The Damned United Trailer

The one name I will always remember from the trip I took to Ireland in 2002 is Roy Keane. Part of Ireland’s soccer team, he caused quite a kerfuffle when he spoke out about Irish players being treated unfairly during their run for the 2002 World Cup. It led newscasts, it was on every paper and it was the subject people most wanted talk about. I learned a lot about football/soccer on that holiday as I saw people’s home adorned in green, white, and orange bunting as if Christmas really was coming in June.

I know how this sport can grip an entire country and this trailer gets that passion down on film.

Director Tom Hooper, who hasn’t really put out any film of great import, puts down a naturalistic color palette against the introduction to a story that is easy enough for anyone to understand. Some people get it, some don’t, and I am thankful for this getting right into the narrative that sets up the who, what, when, where, and why. It’s England, 1973, we’re talking about soccer (this trailer is obviously Americanized for us yanks who get all con-foose-ed by the two terms), there’s a manager who’s a superstar and a young upstart (Michael Sheen) who wants to take a crack at the old man’s dominance. I am engaged, I am interested, and this only took only 30 seconds; it’s the hallmark of a great trailer.

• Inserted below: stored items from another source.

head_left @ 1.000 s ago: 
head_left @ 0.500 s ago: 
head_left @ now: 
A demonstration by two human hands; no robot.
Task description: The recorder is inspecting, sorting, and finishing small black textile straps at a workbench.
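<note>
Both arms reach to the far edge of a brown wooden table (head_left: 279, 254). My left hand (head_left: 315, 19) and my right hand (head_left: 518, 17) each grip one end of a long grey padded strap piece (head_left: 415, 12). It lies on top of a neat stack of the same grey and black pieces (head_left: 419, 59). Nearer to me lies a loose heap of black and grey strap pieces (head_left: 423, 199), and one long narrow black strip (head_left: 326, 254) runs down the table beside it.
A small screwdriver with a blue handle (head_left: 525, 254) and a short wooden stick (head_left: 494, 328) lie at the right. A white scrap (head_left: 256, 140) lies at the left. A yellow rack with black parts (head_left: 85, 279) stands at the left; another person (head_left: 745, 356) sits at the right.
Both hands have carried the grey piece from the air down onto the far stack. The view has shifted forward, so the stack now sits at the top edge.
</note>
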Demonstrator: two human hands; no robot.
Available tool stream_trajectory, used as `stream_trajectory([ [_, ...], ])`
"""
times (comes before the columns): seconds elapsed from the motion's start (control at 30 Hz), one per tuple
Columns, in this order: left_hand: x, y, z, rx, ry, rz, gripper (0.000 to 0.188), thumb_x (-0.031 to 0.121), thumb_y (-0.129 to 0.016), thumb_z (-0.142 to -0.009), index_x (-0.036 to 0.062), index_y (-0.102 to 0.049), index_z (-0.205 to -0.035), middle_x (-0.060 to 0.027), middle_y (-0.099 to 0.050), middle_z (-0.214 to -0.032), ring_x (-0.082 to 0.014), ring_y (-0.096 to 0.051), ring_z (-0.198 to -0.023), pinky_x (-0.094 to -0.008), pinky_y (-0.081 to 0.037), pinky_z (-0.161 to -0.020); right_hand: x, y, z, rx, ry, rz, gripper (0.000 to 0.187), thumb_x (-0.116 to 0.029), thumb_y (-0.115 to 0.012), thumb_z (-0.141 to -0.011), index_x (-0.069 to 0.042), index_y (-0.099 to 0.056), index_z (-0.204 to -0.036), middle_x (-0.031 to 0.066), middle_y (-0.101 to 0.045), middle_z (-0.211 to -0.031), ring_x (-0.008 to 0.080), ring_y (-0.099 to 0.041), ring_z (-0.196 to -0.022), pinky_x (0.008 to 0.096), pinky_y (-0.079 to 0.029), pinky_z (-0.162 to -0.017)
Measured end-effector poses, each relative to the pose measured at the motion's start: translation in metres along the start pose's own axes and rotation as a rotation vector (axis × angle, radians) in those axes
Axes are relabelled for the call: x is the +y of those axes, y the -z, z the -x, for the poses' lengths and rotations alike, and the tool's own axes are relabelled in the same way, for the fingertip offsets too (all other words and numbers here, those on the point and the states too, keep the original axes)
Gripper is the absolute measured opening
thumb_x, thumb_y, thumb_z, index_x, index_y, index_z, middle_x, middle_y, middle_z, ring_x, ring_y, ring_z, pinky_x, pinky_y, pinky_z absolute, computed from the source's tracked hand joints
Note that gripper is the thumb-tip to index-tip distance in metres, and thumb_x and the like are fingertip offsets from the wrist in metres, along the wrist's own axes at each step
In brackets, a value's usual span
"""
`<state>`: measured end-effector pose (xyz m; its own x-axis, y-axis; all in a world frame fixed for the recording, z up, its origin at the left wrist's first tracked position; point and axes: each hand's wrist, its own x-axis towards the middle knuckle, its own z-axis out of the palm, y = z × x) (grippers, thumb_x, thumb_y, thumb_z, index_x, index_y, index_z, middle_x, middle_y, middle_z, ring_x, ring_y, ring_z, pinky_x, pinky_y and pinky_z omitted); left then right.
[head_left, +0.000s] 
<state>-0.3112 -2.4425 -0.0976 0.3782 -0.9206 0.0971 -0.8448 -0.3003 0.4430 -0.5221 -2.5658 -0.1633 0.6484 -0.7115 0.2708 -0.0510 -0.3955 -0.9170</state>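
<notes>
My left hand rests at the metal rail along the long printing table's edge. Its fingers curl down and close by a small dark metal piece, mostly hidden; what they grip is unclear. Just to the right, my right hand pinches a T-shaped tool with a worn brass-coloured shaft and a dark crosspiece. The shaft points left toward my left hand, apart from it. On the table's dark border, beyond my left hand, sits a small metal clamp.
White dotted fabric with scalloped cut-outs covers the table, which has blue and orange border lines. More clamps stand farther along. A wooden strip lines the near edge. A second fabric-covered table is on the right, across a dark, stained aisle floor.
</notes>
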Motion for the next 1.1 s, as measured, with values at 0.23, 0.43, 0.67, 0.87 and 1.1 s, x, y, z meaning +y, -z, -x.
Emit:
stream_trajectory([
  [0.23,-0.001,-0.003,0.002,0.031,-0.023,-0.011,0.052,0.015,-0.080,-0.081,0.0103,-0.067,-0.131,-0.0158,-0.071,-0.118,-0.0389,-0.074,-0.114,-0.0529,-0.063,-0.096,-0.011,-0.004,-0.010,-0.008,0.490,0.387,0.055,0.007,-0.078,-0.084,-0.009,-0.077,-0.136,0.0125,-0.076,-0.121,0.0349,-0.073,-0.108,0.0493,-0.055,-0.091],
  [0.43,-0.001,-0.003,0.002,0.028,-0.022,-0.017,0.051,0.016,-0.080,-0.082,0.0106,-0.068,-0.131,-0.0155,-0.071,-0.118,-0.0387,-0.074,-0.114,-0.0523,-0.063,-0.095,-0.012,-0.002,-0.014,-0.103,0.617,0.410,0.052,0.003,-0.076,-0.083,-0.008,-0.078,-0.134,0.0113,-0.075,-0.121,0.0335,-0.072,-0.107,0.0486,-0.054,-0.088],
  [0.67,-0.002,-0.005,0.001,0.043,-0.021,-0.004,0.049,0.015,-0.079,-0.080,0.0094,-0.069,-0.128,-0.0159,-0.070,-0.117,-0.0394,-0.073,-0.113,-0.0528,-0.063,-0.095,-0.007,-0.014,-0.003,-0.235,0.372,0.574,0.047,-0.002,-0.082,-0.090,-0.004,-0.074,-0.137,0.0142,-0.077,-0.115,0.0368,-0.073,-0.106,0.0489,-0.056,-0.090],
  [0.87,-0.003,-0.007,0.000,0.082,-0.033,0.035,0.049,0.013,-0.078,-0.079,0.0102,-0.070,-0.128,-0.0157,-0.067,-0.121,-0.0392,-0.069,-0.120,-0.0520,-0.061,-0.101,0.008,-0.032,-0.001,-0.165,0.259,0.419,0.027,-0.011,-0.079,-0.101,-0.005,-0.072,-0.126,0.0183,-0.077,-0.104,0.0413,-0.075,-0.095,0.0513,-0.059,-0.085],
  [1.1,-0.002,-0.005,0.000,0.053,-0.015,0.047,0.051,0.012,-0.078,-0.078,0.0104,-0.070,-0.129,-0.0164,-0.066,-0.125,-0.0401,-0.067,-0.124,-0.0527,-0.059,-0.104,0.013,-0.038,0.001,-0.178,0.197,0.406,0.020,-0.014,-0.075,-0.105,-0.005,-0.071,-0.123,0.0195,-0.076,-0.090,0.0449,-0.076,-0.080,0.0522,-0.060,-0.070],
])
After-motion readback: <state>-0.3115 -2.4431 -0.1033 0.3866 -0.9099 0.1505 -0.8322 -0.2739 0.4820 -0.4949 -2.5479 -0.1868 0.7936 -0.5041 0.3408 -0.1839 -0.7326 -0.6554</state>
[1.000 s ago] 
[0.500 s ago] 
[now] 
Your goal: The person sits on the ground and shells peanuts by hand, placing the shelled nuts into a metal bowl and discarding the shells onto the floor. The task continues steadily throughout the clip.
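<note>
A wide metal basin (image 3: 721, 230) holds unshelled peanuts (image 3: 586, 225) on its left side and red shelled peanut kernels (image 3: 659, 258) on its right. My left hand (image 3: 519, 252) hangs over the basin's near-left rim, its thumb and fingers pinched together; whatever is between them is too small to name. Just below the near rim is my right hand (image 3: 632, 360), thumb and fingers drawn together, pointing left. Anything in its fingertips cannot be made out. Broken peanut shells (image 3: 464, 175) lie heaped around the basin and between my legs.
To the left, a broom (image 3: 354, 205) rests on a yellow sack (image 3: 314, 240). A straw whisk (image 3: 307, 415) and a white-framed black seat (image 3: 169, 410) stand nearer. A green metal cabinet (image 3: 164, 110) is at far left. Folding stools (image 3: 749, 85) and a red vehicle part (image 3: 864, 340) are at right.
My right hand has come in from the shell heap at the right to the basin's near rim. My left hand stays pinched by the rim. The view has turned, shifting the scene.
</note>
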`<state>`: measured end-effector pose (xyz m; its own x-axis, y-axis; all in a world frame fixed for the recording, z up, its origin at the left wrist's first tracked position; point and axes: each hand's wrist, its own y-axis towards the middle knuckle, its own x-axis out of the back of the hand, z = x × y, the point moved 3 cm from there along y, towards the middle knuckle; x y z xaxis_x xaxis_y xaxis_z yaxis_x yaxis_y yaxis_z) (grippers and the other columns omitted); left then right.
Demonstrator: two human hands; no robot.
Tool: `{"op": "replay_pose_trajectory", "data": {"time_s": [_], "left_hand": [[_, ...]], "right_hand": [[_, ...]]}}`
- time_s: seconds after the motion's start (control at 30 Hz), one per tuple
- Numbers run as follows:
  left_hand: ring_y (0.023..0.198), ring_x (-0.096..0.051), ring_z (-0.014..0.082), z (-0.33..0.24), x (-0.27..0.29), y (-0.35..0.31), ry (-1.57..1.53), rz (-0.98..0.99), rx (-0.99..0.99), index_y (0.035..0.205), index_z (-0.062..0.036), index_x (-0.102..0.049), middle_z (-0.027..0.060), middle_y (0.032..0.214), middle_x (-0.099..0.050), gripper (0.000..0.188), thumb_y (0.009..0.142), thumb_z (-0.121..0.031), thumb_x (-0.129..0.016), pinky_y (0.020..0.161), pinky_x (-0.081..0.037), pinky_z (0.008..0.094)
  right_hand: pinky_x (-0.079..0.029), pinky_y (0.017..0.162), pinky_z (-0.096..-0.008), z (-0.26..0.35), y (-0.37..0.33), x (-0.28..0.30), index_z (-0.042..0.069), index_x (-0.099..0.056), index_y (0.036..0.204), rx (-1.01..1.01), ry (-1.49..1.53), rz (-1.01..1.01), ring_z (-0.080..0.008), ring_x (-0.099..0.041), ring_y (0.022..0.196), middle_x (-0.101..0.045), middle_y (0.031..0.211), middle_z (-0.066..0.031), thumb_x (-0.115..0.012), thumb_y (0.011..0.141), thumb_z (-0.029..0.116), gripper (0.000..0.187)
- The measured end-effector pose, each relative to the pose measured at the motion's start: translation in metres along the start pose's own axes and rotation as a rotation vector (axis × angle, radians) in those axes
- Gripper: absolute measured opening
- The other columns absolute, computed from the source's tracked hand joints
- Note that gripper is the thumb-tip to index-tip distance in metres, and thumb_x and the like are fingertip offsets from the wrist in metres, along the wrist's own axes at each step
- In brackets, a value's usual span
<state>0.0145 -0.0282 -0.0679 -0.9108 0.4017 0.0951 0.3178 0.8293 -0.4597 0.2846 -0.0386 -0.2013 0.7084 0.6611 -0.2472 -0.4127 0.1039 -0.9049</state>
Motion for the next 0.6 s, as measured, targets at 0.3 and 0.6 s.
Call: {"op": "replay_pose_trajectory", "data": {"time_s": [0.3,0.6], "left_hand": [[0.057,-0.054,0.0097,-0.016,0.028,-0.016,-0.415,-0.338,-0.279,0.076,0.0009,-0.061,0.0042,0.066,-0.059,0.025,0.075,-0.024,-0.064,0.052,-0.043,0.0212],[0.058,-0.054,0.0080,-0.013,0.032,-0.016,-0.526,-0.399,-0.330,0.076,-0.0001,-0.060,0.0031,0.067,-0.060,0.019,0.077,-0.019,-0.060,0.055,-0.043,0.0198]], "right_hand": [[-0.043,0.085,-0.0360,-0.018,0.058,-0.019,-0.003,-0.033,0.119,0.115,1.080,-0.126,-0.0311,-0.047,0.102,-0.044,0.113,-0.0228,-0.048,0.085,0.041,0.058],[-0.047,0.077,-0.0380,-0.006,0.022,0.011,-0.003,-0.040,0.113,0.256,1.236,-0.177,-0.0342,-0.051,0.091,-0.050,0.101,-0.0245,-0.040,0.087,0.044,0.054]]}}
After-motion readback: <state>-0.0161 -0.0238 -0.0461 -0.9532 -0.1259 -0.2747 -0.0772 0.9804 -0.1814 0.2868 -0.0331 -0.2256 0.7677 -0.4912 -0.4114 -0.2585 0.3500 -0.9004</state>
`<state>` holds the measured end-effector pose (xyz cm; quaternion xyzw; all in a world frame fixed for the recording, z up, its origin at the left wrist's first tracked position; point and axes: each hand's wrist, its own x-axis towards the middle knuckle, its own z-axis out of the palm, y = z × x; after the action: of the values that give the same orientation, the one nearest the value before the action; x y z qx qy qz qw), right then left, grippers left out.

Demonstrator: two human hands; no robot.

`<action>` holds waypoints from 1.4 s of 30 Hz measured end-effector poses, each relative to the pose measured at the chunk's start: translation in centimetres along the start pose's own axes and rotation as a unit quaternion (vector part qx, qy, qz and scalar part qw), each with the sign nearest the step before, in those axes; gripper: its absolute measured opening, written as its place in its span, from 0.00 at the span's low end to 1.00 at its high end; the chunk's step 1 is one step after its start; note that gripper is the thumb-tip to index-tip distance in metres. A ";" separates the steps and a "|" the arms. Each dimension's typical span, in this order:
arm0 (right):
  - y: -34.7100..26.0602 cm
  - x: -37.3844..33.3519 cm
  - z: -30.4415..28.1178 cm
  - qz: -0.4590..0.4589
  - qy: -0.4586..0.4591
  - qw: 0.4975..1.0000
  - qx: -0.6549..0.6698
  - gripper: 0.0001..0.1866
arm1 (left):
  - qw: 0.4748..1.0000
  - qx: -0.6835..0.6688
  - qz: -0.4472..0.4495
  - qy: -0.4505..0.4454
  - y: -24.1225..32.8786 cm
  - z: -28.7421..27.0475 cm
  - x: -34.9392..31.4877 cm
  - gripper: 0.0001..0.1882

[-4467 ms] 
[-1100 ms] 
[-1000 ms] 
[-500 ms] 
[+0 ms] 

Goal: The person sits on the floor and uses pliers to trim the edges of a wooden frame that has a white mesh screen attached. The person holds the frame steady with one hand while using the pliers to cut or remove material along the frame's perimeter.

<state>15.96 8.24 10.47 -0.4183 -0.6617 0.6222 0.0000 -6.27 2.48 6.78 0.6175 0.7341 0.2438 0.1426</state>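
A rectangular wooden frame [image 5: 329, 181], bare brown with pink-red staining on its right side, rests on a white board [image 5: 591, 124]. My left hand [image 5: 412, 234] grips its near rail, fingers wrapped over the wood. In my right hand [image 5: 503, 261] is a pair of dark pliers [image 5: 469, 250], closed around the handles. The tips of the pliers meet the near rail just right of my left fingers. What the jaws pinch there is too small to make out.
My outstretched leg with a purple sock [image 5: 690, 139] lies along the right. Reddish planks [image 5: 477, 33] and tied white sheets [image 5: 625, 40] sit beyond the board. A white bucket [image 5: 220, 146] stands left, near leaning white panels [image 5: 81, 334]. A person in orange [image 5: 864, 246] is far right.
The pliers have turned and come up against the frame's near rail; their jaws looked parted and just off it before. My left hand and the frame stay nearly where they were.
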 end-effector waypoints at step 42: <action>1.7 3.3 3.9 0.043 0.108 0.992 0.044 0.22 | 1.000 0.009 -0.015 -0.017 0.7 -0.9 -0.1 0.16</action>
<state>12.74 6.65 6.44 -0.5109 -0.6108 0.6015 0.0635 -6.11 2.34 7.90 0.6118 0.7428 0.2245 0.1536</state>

An a-chord kicks in as we’re appropriately advertised to that this is being brought to us by the guy who wrote The Queen and Frost/Nixon. They’ve got a sales angle and they’re making great use of it. It’s not intrusive or obnoxious.

I didn’t know one thing about this guy’s life but the impassioned speech whereby Sheen makes his case that he’s going to make a run for what Don Revie (Colm Meaney) has was enough to make me push pause to see if this thing is coming to my town soon. One of the other things that struck me, as I mentioned earlier, is how natural the textures are in this trailer. There isn’t a high sheen on any of this and the dank atmosphere comes through lovingly as we press on. The performances, sure, have a little too much bombast but this is a sports picture after all. Whether you’re a movie about a midget who realizes his dream to play for Notre Dame or an Oliver Stone film about American football there is going to be literal kicking, screaming, and pointing of fingers abounding. They’ve got it down here and I think this is a delicious compliment to Sheen’s role in Frost/Nixon as it looks like some of the players involved in that production wanted to keep it all in the family.

Consider me excited and sold.

White Lightnin’ Trailer

What, in the name of all that is unholy, is this? Additionally, why am I really excited to see it?

There’s a lot to be said about rednecks, and all the negative baggage some bring along with that moniker, but this trailer accentuates all that is bad about what we think of those who pioneered a lifestyle many of us only see in episodes of Cops. There is a real sense of purpose and vision from first-time film director Dominic Murphy. What’s initially curious about Murphy is his resume begins in 1991 with two television credits, and then the man’s output goes cold for 18 years.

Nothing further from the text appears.